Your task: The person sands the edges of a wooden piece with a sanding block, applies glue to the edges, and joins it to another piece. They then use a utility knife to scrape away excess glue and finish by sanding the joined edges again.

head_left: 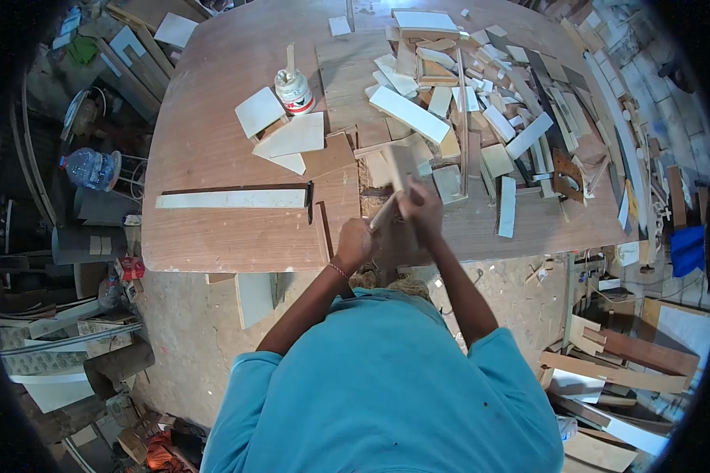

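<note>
Near the front edge of the workbench (237, 244), my left hand (354, 241) is closed around a narrow wooden strip (383, 212) that points up and to the right. My right hand (423, 208) grips a pale flat wooden piece (401, 164), its far end raised over the scraps. The lower end of that piece comes close to the strip, and the right hand is slightly blurred. Wood shavings (368, 203) lie on the bench beneath and beside the hands.
A try square (233, 198) lies at the left. Behind it, a white glue tub (294, 92) with a stick in it stands beside flat board pieces (292, 135). Offcuts (410, 114) cover the right half, with a handsaw (567, 175) among them.
</note>
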The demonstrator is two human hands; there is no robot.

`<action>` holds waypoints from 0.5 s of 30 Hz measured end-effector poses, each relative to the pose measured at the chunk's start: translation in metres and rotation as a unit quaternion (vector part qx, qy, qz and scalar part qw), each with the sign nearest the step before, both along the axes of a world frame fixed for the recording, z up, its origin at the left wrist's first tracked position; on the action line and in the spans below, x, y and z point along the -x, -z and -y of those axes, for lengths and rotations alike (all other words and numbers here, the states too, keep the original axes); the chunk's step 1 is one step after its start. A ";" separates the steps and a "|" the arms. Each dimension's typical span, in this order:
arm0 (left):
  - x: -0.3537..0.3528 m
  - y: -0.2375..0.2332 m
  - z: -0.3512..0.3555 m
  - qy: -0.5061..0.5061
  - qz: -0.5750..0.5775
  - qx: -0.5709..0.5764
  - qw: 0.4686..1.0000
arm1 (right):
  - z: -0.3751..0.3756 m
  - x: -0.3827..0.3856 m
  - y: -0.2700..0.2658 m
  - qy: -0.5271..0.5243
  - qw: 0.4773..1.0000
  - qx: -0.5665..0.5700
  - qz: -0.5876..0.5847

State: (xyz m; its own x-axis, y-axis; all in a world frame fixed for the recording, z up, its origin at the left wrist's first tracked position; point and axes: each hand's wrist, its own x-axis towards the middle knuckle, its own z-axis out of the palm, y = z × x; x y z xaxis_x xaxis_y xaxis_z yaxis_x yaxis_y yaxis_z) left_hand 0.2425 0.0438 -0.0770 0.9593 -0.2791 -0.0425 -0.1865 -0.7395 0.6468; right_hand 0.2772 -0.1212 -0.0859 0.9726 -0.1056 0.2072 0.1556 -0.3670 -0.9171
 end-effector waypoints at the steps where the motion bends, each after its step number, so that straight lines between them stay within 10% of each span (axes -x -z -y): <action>1: -0.002 -0.002 0.003 -0.001 0.033 -0.009 0.999 | 0.002 -0.005 -0.006 0.036 0.990 -0.090 -0.106; 8: 0.000 -0.010 -0.002 0.053 0.042 -0.024 0.997 | -0.031 0.042 -0.035 -0.021 0.990 0.120 0.076; 12: 0.018 0.001 -0.007 -0.013 0.019 0.063 0.998 | 0.002 -0.004 0.011 0.051 0.989 -0.096 -0.099; 15: 0.015 0.001 -0.002 -0.011 0.031 0.081 0.996 | -0.010 0.012 0.010 0.051 0.996 -0.053 -0.049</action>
State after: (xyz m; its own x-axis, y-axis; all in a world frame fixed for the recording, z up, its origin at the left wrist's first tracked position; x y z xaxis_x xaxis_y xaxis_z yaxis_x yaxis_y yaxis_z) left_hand 0.2274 0.0463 -0.0776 0.9645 -0.2572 0.0602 -0.2148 -0.6312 0.7452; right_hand 0.2654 -0.1112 -0.0955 0.9707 -0.2208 0.0947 0.0308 -0.2768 -0.9604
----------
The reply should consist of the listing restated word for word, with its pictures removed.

### Solved problem
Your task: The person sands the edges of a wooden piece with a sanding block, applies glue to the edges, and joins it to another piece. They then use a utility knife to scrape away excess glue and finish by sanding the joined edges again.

head_left: 

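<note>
Near the front edge of the workbench (237, 244), my left hand (354, 241) is closed around a narrow wooden strip (383, 212) that points up and to the right. My right hand (423, 208) grips a pale flat wooden piece (401, 164), its far end raised over the scraps. The lower end of that piece comes close to the strip, and the right hand is slightly blurred. Wood shavings (368, 203) lie on the bench beneath and beside the hands.
A try square (233, 198) lies at the left. Behind it, a white glue tub (294, 92) with a stick in it stands beside flat board pieces (292, 135). Offcuts (410, 114) cover the right half, with a handsaw (567, 175) among them.
</note>
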The demonstrator is two human hands; there is no robot.

`<action>` holds waypoints from 0.5 s of 30 Hz measured end-effector poses, each relative to the pose measured at the chunk's start: translation in metres and rotation as a unit quaternion (vector part qx, qy, qz and scalar part qw), each with the sign nearest the step before, both along the axes of a world frame fixed for the recording, z up, its origin at the left wrist's first tracked position; on the action line and in the spans below, x, y and z point along the -x, -z and -y of those axes, for lengths and rotations alike (all other words and numbers here, the states too, keep the original axes); the chunk's step 1 is one step after its start. A ";" separates the steps and a "|" the arms. Each dimension's typical span, in this order:
arm0 (left):
  - x: -0.3537..0.3528 m
  - y: -0.2375..0.2332 m
  - z: -0.3512..0.3555 m
  - qy: -0.5061..0.5061
  - qz: -0.5750..0.5775
  - qx: -0.5709..0.5764
  - qw: 0.4686..1.0000
arm1 (right):
  - z: -0.3751..0.3756 m
  - x: -0.3827..0.3856 m
  - y: -0.2700..0.2658 m
  - qy: -0.5271..0.5243
  - qw: 0.4773..1.0000
  - qx: -0.5665..0.5700
  - qz: -0.5876..0.5847

State: (xyz m; its own x-axis, y-axis; all in a world frame fixed for the recording, z up, its origin at the left wrist's first tracked position; point and axes: each hand's wrist, its own x-axis towards the middle knuckle, its own z-axis out of the palm, y = z × x; x y z xaxis_x xaxis_y xaxis_z yaxis_x yaxis_y yaxis_z) left_hand 0.2425 0.0438 -0.0770 0.9593 -0.2791 -0.0425 -0.1865 -0.7395 0.6468; right_hand 0.2772 -0.1212 -0.0859 0.9726 -0.1056 0.2072 0.1556 -0.3670 -0.9171
 end-effector waypoints at the steps where the motion bends, each after its step number, so that straight lines between them stay within 10% of each span (axes -x -z -y): <action>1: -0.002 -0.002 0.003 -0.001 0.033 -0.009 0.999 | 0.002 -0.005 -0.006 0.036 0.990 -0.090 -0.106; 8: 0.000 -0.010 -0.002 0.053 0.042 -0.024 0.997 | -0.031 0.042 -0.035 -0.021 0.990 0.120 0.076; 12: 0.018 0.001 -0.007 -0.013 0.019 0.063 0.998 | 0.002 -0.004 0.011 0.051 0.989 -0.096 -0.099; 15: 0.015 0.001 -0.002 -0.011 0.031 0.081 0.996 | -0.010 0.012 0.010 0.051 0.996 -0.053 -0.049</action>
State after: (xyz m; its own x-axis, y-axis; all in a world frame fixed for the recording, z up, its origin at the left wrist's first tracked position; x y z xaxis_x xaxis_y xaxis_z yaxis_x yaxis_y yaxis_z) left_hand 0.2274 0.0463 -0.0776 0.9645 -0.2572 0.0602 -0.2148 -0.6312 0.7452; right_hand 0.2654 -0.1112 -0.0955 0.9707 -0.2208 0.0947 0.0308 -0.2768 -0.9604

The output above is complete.